McKenzie friend - smacktoward
https://en.wikipedia.org/wiki/McKenzie_friend
======
airbreather
OK, I tell this story in case someone else might find any of it personally
useful, I would have at the right time.

I used application for a McKenzie friend as a tactic when self representing in
divorce court.

I self represented at my divorce trial and asked for a McKenzie friend, being
my now wife (who was not even known to me at initiation of divorce).

Reasons were many, first was the fact that a trial was rediculous for the
dollar amount and affairs involved, usually in our system financial affairs
are sorted without trial unless totalling many millions of dollars and in
substantial dispute. Otherwise costs dwarf results.

But my ex had totally refused to participate for five years of process leading
up to trial because she "wanted her day in court" for whatever reason to
explain how she was wronged.

She had spent huge sums on questionable legals, had 10k a day barrister and I
was on my own (because 3 years in I got sick of paying 500 and 1000 dollars
per letter from my legals, that were never answered, so I dismissed them and
went on my own). I wanted to highlight th inequity of the situation.

Secondly, was I was self represented and was going up against a barrister who
was with assisting paralegals.

I did not really have much up front idea of how it was going to go down or
even basic court procedures/protocol. My documents filled 6 large plastic
boxes and I had to go and buy a trolley before the day of the trial to carry
them into court. Finding specific things were a little difficult occasionally,
so McKenzie friend help would have been good just for this alone.

I also argued being on the spectrum I might be overwhelmed, need support,
blah, blah, blah, as much to make a point to the court - my ex had doctor
shopped a concoction of medical issues from bullshit doctors to argue she had
special needs (too sick to work, but not too sick to look after children) and
should get everything and full time care of children. Luckily on the day turns
out one of the main doctors was already known to the court as a bullshitter,
so turned that one dimension of the many problems evaporated.

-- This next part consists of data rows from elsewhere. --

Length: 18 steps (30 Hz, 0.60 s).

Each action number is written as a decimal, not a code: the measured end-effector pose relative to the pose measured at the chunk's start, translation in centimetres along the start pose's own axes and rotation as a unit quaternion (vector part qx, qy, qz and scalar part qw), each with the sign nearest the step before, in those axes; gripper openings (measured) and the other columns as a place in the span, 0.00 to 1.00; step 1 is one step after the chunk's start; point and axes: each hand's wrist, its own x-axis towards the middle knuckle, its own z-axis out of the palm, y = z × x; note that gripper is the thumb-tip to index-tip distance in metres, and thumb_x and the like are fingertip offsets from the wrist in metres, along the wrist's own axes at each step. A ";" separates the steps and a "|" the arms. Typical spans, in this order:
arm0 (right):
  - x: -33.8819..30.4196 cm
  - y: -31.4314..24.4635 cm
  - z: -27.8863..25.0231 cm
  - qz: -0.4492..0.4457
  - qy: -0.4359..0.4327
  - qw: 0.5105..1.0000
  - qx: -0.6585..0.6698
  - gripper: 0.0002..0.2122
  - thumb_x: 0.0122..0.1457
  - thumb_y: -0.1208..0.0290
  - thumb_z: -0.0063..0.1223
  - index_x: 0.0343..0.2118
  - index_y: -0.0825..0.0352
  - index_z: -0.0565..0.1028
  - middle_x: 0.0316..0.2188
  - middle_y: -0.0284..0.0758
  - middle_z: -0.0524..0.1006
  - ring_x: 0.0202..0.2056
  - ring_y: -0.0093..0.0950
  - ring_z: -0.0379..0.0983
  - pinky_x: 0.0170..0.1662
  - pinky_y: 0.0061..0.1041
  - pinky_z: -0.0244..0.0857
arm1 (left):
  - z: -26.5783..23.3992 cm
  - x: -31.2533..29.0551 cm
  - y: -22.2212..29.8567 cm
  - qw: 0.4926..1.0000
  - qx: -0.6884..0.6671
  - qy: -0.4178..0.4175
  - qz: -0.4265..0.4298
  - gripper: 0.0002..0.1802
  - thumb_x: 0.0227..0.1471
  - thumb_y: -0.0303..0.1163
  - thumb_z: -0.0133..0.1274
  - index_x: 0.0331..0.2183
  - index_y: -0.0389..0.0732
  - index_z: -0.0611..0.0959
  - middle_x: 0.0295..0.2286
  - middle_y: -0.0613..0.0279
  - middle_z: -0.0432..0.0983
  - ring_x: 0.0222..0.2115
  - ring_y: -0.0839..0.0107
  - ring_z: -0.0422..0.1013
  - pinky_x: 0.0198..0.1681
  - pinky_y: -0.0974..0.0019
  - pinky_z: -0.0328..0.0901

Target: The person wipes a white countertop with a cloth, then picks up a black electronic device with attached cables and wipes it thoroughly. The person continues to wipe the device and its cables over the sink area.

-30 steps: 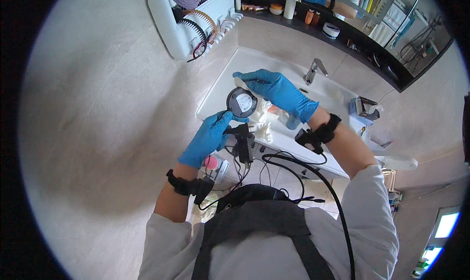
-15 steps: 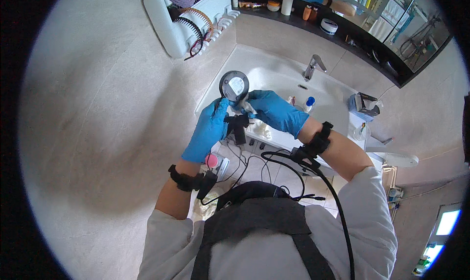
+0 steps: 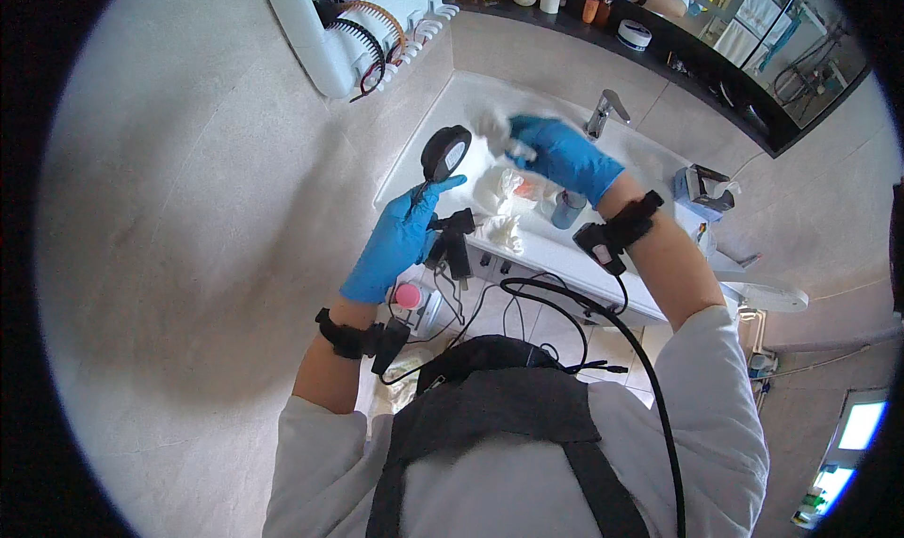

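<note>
My left hand (image 3: 388,246), in a blue glove, is closed on a round black disc-shaped thing (image 3: 437,150) with a pale label, held up over the left side of the washbasin; its exact kind I cannot make out. Over the basin, my right hand (image 3: 568,159), also gloved in blue, grips a crumpled whitish cloth (image 3: 493,131), blurred by motion and apart from the disc. Below the right hand, crumpled white material (image 3: 499,229) lies at the basin's front edge. A blue-grey container (image 3: 567,208) is partly hidden beside the right wrist.
The white washbasin (image 3: 459,94) has a chrome tap (image 3: 605,112) at its back. A tissue box (image 3: 704,192) stands on the right. Above runs a dark shelf (image 3: 589,30) with small jars. A white rack (image 3: 315,39) holds hairbands at the upper left. Black cables (image 3: 650,378) hang before me.
My right hand has moved away from the disc, up and to the right, carrying the cloth. The disc has tilted in my left hand, which has stayed nearly in place.
</note>
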 end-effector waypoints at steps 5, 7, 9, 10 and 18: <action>-0.7 2.8 5.4 0.178 -0.170 0.965 0.086 0.27 0.47 0.66 0.51 0.52 0.69 0.65 0.44 0.38 0.71 0.45 0.29 0.66 0.53 0.26 0.55 | 0.0 -0.5 1.0 1.000 -0.010 -0.004 -0.010 0.26 0.60 0.51 0.33 0.48 0.45 0.75 0.11 0.75 0.56 0.11 0.86 0.48 0.14 0.79 0.44; -0.5 3.2 6.7 0.151 -0.191 0.955 0.171 0.29 0.45 0.67 0.55 0.53 0.67 0.65 0.46 0.39 0.70 0.47 0.30 0.65 0.54 0.26 0.55 | 0.1 -0.5 1.5 0.999 -0.025 -0.009 -0.023 0.27 0.59 0.52 0.33 0.48 0.46 0.75 0.11 0.75 0.55 0.11 0.86 0.48 0.14 0.79 0.44; -0.4 3.0 7.6 0.132 -0.200 0.955 0.174 0.27 0.44 0.66 0.57 0.51 0.65 0.67 0.46 0.39 0.71 0.47 0.29 0.65 0.53 0.26 0.56 | -0.1 -0.6 1.9 0.999 -0.030 -0.015 -0.026 0.27 0.59 0.52 0.34 0.48 0.46 0.75 0.11 0.74 0.56 0.11 0.86 0.49 0.15 0.80 0.45; -0.3 2.8 7.6 0.143 -0.227 0.957 0.108 0.26 0.44 0.66 0.58 0.50 0.65 0.68 0.45 0.39 0.71 0.47 0.29 0.66 0.53 0.26 0.56 | -0.4 -0.6 2.1 0.999 -0.030 -0.019 -0.026 0.26 0.59 0.52 0.35 0.48 0.46 0.75 0.12 0.73 0.58 0.12 0.86 0.50 0.15 0.80 0.47; -1.1 0.7 4.0 0.209 -0.211 0.948 0.110 0.24 0.49 0.58 0.59 0.47 0.66 0.71 0.41 0.37 0.73 0.44 0.27 0.67 0.51 0.25 0.58 | -2.2 -1.0 0.2 0.985 -0.151 0.084 0.005 0.22 0.56 0.46 0.45 0.48 0.45 0.75 0.17 0.73 0.63 0.17 0.85 0.57 0.19 0.80 0.51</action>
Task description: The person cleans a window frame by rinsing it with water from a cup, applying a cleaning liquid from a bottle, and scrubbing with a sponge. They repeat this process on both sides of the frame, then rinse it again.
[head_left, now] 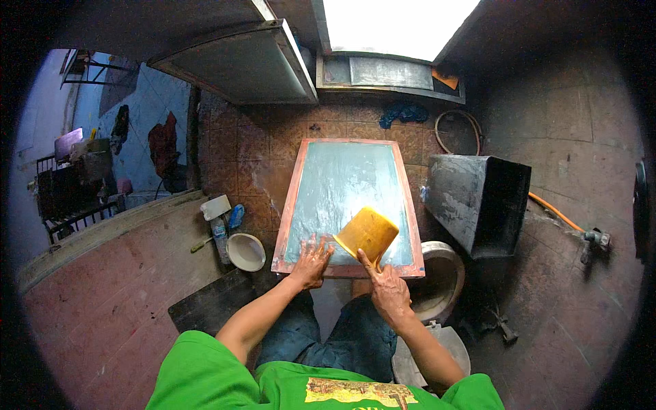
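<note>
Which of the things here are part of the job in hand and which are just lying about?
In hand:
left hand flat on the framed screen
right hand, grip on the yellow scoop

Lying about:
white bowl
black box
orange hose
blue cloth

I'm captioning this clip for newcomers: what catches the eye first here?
A yellow plastic scoop, tipped in the right hand, sits over a red-framed rectangular screen with a pale blue mesh at centre. The left hand presses flat on the frame's near edge, and a black open box stands at right.
</note>
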Demonstrator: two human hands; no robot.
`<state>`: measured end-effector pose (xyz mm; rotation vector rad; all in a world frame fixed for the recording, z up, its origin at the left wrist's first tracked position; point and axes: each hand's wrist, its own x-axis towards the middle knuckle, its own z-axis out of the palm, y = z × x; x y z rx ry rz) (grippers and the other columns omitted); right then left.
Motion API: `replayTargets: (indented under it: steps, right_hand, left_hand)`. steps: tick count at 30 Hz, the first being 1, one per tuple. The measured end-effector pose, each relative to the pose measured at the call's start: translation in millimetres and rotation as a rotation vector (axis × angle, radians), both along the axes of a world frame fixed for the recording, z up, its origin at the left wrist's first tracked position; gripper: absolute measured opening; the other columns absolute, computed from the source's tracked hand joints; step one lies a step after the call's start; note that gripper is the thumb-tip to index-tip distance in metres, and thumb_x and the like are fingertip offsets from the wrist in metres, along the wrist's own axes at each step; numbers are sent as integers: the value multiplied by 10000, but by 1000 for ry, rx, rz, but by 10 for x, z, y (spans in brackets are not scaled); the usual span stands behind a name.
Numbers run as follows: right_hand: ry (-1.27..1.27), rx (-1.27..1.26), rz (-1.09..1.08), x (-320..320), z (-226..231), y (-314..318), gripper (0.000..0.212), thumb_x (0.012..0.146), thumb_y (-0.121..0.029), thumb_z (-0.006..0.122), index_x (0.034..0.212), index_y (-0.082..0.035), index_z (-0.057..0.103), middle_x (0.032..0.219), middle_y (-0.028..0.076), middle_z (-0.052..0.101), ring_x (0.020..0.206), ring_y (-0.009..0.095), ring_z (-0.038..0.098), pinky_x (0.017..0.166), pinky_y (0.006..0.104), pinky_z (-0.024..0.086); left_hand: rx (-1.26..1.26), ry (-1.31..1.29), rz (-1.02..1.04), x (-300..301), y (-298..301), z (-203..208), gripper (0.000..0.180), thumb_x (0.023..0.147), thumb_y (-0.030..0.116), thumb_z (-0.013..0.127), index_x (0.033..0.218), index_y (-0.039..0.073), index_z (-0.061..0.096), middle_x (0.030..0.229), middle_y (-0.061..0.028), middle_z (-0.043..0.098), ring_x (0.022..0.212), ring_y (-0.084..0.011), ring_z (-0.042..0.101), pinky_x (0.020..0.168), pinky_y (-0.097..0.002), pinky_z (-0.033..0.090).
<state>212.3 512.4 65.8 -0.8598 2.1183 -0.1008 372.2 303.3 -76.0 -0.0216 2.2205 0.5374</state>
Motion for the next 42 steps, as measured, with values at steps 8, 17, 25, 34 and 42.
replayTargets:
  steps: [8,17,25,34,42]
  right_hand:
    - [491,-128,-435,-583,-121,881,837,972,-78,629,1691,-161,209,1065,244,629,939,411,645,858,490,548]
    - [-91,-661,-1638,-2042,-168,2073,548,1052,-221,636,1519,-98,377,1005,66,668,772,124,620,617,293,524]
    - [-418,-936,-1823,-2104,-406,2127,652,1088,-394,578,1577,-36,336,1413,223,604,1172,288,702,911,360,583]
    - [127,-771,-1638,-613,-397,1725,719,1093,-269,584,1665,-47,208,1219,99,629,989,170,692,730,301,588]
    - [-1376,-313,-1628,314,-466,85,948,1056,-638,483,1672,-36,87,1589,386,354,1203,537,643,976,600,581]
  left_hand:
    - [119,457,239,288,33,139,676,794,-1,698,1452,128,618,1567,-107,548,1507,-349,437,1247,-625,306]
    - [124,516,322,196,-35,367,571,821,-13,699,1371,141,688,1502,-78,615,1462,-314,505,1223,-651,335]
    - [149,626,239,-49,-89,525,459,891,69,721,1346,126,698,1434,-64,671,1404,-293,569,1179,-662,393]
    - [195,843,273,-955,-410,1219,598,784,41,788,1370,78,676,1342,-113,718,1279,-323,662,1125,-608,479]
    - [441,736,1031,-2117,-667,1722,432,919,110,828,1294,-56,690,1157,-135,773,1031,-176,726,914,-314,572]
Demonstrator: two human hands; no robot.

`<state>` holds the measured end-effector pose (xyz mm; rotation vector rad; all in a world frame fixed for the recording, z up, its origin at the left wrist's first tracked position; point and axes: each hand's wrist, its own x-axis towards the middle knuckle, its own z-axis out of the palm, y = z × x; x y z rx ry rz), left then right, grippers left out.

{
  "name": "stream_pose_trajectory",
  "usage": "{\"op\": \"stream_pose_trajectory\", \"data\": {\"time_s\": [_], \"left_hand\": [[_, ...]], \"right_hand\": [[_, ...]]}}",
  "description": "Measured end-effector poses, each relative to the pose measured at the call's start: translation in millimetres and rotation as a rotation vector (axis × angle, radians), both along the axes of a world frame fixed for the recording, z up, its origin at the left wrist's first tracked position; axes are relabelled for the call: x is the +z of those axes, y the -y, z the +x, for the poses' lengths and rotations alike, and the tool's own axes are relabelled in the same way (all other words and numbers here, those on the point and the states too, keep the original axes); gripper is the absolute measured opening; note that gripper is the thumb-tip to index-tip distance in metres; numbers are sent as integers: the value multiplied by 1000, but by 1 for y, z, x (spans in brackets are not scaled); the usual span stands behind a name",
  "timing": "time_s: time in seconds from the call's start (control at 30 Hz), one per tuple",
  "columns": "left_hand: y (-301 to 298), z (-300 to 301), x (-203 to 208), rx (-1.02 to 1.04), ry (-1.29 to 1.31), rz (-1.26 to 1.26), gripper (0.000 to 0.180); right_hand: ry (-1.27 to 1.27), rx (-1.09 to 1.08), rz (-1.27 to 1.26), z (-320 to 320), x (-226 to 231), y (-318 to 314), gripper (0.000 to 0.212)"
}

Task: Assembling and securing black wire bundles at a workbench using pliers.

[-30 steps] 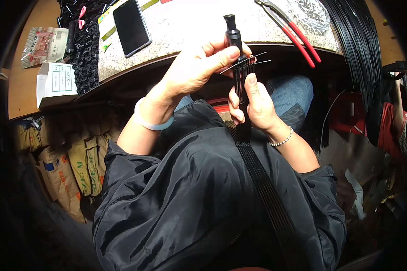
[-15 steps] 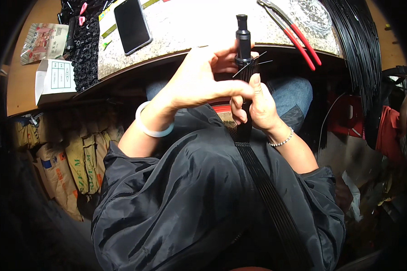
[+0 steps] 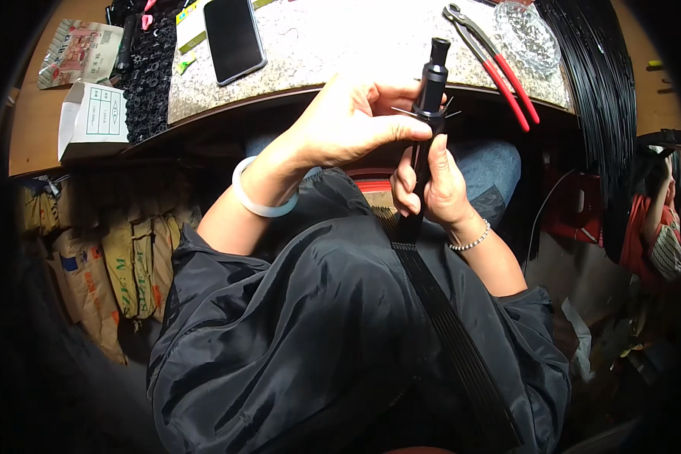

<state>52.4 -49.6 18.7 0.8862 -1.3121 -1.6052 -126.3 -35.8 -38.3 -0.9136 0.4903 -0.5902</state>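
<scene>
Left fingers (image 3: 401,129) gripped the stepped black tube (image 3: 432,87), right fingers (image 3: 440,160) the black rods (image 3: 450,321); a slacker grip risked splaying the rods.

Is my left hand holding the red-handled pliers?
No, the pliers lie on the table, while your left hand holds the black fitting.

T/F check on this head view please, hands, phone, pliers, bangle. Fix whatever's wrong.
1. The right hand grips a bundle of thin black rods. True.
2. The left hand is at the black cylinder. True.
3. The phone lies on the worktop, left of the pliers. True.
4. The pliers have blue handles. False: they are red.
5. The white bangle is worn on the right. False: the white bangle is on the left; a beaded bracelet is on the right.
</scene>
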Motion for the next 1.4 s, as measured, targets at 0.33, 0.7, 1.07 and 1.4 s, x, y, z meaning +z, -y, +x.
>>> {"op": "stream_pose_trajectory", "data": {"time_s": [0.33,0.7,1.07,1.4], "left_hand": [[-57,-17,19,38,14,-479,28],[23,8,-27,-68,-681,140,50],[-15,-27,14,499,-443,-175,52],[-4,-41,11,801,-100,-363,13]], "right_hand": [[16,7,-384,-25,17,-32,58],[68,86,-387,23,40,52,51],[-139,-435,-490,43,32,31,55],[-136,-567,-652,47,26,18,39]]}}
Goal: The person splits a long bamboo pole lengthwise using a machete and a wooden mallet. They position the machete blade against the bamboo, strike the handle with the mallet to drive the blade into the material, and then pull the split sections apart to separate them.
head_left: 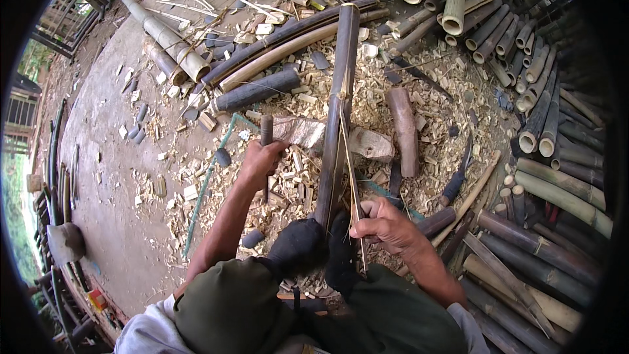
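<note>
A dark bamboo pole [339, 101] runs away from me, lying across a pale wooden block [301, 132]. Its near end sits between my two dark-covered feet [296, 246]. My left hand [265, 157] is closed around a short tool with a dark wooden handle [266, 128], held upright left of the pole beside the block; the tool's lower part points down, and I cannot tell its exact kind. Beside the pole's near end, my right hand [386, 226] pinches a thin bamboo strip [350, 169]. The strip runs along the pole's right side and looks partly split away from it.
Wood chips [288, 187] cover the ground around the block. A brown log piece [403, 131] and a dark-handled curved blade [453, 185] lie to the right. Bamboo poles [537, 249] are stacked along the right side; cut lengths [167, 39] lie at the far left.
</note>
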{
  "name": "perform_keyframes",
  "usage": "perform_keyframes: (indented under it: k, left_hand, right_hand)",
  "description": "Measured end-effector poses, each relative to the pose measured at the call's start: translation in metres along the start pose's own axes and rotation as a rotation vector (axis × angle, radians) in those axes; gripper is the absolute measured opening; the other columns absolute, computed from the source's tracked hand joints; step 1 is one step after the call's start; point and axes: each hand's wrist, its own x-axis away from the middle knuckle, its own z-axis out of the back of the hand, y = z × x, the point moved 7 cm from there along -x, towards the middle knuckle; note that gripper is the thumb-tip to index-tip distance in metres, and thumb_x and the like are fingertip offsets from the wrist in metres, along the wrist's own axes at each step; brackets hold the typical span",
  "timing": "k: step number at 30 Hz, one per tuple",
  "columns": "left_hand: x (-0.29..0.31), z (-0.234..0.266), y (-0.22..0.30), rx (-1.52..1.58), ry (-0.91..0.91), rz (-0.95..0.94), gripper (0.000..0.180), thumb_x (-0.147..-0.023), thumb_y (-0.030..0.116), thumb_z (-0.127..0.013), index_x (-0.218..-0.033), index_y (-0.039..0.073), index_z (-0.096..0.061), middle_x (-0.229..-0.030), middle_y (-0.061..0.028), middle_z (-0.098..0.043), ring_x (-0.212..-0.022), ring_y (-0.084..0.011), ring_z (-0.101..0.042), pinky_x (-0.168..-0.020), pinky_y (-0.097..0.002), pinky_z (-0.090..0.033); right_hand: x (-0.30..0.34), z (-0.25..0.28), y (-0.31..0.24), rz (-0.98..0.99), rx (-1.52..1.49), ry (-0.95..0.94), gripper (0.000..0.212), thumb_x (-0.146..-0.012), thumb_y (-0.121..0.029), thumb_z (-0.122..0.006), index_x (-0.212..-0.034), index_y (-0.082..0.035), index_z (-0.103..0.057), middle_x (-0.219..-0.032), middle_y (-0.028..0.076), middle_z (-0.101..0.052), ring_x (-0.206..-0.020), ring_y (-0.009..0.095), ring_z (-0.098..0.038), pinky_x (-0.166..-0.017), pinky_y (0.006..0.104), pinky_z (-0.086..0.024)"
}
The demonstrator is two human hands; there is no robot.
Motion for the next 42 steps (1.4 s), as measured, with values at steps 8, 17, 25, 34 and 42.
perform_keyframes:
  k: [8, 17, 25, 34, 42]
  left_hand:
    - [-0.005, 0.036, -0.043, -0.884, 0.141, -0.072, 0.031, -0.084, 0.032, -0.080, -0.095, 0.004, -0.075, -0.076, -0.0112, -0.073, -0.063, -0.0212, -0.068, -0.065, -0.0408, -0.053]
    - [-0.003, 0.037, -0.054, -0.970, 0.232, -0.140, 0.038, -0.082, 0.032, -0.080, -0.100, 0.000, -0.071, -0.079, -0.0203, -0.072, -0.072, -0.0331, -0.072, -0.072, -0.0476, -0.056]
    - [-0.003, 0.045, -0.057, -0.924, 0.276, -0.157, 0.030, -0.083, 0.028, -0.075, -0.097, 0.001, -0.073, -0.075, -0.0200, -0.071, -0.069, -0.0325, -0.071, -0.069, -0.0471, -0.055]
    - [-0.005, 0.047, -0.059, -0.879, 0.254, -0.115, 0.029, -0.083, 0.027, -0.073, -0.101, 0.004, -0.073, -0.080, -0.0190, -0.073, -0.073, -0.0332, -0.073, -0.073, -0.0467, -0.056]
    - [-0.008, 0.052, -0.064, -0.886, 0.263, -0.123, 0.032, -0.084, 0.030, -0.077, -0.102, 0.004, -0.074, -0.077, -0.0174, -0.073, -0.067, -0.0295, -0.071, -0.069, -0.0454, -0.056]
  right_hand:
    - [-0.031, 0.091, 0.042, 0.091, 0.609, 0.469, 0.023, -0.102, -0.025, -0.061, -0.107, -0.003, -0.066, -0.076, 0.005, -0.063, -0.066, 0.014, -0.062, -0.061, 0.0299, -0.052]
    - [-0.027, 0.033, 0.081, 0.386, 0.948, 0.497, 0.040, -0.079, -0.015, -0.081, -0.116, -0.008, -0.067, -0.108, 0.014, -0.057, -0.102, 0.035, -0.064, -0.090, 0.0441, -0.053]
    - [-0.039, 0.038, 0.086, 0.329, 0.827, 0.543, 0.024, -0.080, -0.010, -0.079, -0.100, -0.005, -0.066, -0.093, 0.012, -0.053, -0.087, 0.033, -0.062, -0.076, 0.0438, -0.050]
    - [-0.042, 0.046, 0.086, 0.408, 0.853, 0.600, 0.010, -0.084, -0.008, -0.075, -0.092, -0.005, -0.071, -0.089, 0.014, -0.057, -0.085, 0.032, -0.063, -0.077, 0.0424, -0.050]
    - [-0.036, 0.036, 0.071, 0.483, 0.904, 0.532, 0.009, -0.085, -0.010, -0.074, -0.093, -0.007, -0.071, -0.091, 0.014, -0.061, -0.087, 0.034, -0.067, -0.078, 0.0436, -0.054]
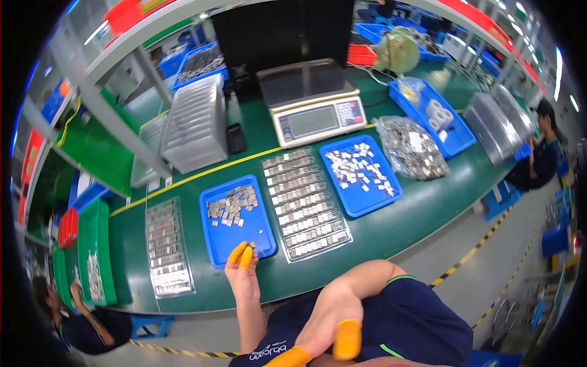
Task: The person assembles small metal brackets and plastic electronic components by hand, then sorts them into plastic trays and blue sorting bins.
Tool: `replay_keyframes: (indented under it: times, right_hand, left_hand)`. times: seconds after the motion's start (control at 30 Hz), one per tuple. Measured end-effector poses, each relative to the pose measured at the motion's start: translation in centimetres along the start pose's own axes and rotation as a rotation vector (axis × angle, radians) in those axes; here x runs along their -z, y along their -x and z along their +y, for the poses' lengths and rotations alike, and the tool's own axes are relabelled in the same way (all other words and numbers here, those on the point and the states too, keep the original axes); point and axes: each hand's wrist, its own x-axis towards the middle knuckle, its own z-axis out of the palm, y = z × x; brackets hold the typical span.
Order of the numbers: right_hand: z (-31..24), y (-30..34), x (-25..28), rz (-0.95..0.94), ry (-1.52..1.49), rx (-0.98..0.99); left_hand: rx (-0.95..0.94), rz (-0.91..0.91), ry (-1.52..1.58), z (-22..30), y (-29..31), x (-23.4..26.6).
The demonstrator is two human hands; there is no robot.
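Observation:
My left hand [243, 278] is raised at the near right corner of a blue tray [215, 246], its orange finger covers pinched together. A tiny part shows at the fingertips, too small to name. Inside that tray lies a pile of small flat metal pieces [231, 208]. Close to my body is my right hand [327, 321], orange covers on thumb and a finger; these stand apart, and nothing shows between them. Beyond the hands lies a clear blister tray [291, 259] filled with rows of small silver-and-white parts. A second blue tray [362, 207] holds scattered white pieces with dark ends.
Another filled clear tray [173, 291] lies left. Behind are a scale [315, 122], stacked plastic trays [195, 131], a bag of parts [413, 150] and a blue bin with white rolls [461, 144]. A green bin [101, 211] stands far left. Co-workers sit at both sides.

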Motion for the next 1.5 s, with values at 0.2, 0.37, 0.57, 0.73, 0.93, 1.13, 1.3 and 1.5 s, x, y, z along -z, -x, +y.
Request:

Cutting the story short, the judge denied application for a McKenzie friend.
He actually seemed a little nervous about it, I am guessing it was fairly
irregular, so definately seemed to have some impact.

But, I defeated the barrister in the case, apparently virtually unheard of for
a self represented litigant.

Main difference in outcome was I did not have to pay a huge amount of fees my
ex had run up because her legal team had told her they were guaranteed to win
and I would pay.

I think what it did do for me (along with a few letters to our states Attorney
General) was that by asking for a McKenzie friend it drew the attention of the
court to the fact that I was not going down without a fight regarding the
gaming of the court rules by her legal team.

So they appointed the most senior judge available for what should have been a
trivial matter and usually given a junior magistrate. (I also had some
advantage because I did not have to play be the rules of the "club" and/or
show any professional courtesies - no love lost between engineers and lawyers,
particularly where I live).

As for the actual result, 65% awarded to my ex, but she spent it all the next
day paying off her legal fees. Now she lives in a small rented two bedroom
apartment and the alternate weeks the children spend with her she struggles to
feed them, despite her getting almost 2k a month child support. If she had
taken the first offer she would have kept the family home worth almost a mill.

So, real losers are the children.

Winners were the scumbag lawyers who got paid to drag it out for five years,
ignoring over a dozen court orders to try and settle, with no consequences.

That's family court for you, if you end up in the situation, stay out of court
at all costs by negotiating and settling early.